◆ **DIRECTIONS FOR THIS TASK**
Repeat exactly the lines of the records below, starting at the line containing "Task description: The" and ending at the line containing "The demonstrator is". Leave the pictures out.

◆ **PROVIDED RECORDS**
= = =

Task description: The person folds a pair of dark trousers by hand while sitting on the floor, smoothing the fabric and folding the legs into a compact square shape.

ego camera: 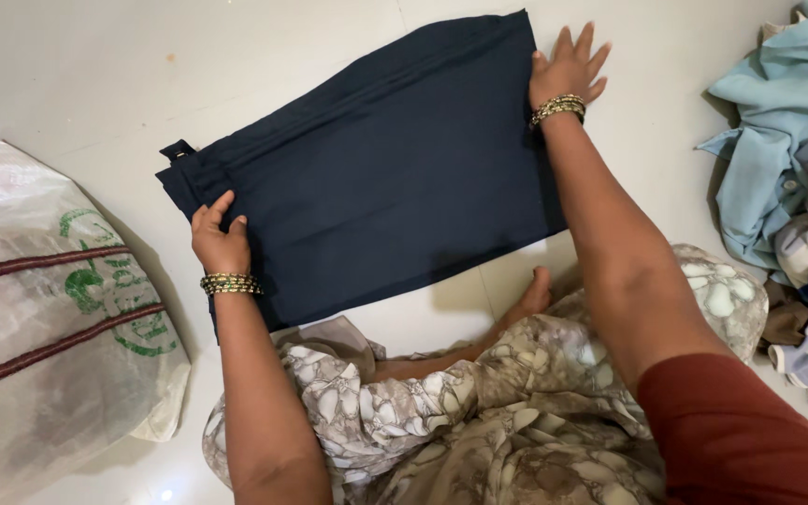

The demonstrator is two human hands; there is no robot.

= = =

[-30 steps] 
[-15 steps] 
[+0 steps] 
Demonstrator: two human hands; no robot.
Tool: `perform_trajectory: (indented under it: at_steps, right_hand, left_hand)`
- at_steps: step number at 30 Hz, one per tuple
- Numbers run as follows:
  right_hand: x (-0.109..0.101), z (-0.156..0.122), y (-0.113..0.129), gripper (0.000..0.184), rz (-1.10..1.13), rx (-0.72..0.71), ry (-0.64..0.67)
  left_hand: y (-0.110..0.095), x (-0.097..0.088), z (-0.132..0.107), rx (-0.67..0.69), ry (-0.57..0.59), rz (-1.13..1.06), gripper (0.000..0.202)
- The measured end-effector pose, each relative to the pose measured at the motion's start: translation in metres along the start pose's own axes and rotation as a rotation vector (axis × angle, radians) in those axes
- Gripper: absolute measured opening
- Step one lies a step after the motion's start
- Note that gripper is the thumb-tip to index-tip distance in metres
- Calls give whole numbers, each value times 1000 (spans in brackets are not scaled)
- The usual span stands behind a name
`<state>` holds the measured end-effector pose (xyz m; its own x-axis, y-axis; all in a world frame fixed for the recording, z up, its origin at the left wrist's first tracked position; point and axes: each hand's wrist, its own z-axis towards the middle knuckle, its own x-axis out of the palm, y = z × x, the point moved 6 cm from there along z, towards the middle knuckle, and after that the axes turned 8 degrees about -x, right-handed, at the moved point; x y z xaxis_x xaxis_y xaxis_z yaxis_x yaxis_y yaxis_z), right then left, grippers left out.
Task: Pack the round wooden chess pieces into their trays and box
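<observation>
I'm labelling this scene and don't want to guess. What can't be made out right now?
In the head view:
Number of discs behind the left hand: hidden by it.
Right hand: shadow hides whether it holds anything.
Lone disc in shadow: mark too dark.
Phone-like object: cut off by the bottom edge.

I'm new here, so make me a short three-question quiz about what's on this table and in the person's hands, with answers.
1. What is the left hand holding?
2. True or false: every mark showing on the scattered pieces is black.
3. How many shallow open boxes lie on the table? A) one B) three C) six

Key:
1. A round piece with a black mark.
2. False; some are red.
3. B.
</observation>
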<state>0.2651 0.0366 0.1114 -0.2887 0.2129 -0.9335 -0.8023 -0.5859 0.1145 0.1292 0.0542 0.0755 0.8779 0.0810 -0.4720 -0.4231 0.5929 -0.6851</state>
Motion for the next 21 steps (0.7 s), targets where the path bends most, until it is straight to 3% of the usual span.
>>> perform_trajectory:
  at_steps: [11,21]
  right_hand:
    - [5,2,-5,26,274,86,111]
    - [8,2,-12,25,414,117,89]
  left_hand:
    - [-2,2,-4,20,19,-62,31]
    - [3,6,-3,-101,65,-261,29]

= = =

◆ **EXERCISE RESPONSE**
Task description: The person folds a pair of dark trousers by hand while sitting on the floor, smoothing the fabric and folding the legs into a compact square shape.

ego camera: 

The demonstrator is two human hands; there is no robot.

Nothing else is needed for the answer.